▶ _WHAT TO PRODUCE_: Where does "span" occur in the listing? Copy every line that holds it.

── DATASET EXCERPT ──

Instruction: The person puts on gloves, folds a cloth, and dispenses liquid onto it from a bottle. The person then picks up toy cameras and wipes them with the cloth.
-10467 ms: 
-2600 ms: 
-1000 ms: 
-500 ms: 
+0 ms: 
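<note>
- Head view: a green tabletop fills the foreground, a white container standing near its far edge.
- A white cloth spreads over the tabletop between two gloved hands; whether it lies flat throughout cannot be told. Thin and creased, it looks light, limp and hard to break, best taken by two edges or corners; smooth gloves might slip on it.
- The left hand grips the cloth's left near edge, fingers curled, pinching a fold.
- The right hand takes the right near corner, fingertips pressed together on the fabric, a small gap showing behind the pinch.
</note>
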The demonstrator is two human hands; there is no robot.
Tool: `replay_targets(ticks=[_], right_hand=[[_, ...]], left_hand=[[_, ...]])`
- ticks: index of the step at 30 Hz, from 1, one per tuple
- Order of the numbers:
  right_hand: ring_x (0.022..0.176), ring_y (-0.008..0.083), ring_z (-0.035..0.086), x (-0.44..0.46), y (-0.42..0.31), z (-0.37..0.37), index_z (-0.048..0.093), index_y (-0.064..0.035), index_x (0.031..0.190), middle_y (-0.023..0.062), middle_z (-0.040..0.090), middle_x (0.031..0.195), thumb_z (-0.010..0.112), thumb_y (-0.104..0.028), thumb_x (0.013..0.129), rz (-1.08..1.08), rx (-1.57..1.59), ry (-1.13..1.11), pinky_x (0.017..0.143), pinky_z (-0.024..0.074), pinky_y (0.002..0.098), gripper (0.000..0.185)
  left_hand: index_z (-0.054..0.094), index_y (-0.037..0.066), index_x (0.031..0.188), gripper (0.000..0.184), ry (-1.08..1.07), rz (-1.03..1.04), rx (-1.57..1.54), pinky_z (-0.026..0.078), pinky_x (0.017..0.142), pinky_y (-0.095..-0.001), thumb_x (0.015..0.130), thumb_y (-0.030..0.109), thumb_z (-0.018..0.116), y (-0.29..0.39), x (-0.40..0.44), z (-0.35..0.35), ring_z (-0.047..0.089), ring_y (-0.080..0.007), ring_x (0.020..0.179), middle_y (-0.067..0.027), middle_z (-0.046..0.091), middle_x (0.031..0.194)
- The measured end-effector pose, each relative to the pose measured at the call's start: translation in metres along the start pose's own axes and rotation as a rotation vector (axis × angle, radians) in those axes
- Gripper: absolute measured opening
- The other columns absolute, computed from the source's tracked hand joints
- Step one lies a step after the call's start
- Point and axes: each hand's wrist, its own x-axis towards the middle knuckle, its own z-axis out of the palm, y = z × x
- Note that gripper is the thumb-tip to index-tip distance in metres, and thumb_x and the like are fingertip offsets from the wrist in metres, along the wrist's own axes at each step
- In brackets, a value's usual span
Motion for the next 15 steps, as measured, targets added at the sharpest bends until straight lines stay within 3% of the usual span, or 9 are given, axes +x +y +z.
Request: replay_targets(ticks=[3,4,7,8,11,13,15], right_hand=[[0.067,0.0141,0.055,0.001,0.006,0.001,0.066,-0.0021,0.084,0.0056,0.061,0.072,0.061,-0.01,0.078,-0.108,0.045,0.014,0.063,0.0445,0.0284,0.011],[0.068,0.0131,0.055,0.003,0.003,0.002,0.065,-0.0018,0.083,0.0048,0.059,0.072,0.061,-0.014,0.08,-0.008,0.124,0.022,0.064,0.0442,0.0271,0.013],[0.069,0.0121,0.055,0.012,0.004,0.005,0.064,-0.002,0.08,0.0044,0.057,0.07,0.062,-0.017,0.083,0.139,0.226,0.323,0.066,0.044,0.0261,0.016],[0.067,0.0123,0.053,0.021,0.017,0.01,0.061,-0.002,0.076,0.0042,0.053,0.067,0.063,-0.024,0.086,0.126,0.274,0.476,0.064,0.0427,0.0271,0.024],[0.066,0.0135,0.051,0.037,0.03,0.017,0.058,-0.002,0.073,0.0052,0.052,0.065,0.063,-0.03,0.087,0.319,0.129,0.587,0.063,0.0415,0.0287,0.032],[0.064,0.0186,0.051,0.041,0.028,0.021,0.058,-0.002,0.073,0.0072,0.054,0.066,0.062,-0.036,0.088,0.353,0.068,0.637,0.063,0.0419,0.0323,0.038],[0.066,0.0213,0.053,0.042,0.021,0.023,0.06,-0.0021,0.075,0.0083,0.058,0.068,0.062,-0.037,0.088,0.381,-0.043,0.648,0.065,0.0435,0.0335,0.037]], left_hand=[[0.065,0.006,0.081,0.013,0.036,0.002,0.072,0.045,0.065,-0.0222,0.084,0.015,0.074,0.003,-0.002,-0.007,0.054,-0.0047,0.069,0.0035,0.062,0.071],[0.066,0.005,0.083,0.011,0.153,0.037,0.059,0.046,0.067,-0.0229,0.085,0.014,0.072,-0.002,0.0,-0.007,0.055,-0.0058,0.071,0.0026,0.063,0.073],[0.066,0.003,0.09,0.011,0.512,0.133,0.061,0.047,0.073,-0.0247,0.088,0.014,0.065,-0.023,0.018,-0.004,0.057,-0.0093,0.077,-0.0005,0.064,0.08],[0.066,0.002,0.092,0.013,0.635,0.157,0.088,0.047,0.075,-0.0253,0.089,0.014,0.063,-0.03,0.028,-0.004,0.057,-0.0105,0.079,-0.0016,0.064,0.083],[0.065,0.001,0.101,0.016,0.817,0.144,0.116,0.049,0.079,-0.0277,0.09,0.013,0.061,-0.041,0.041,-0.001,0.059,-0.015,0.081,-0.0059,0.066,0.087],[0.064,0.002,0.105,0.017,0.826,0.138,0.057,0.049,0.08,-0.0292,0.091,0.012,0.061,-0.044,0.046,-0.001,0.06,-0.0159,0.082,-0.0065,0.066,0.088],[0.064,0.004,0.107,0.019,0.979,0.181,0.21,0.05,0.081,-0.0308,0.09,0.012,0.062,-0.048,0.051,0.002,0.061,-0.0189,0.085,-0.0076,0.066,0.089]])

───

▶ _OUTPUT FOR THIS EXERCISE_:
- In brackets, a value's usual span
Motion for the next 15 steps, as measured, targets added at the sharpest bends until straight lines stay within 3% of the usual span, or 9 are given, axes +x +y +z.

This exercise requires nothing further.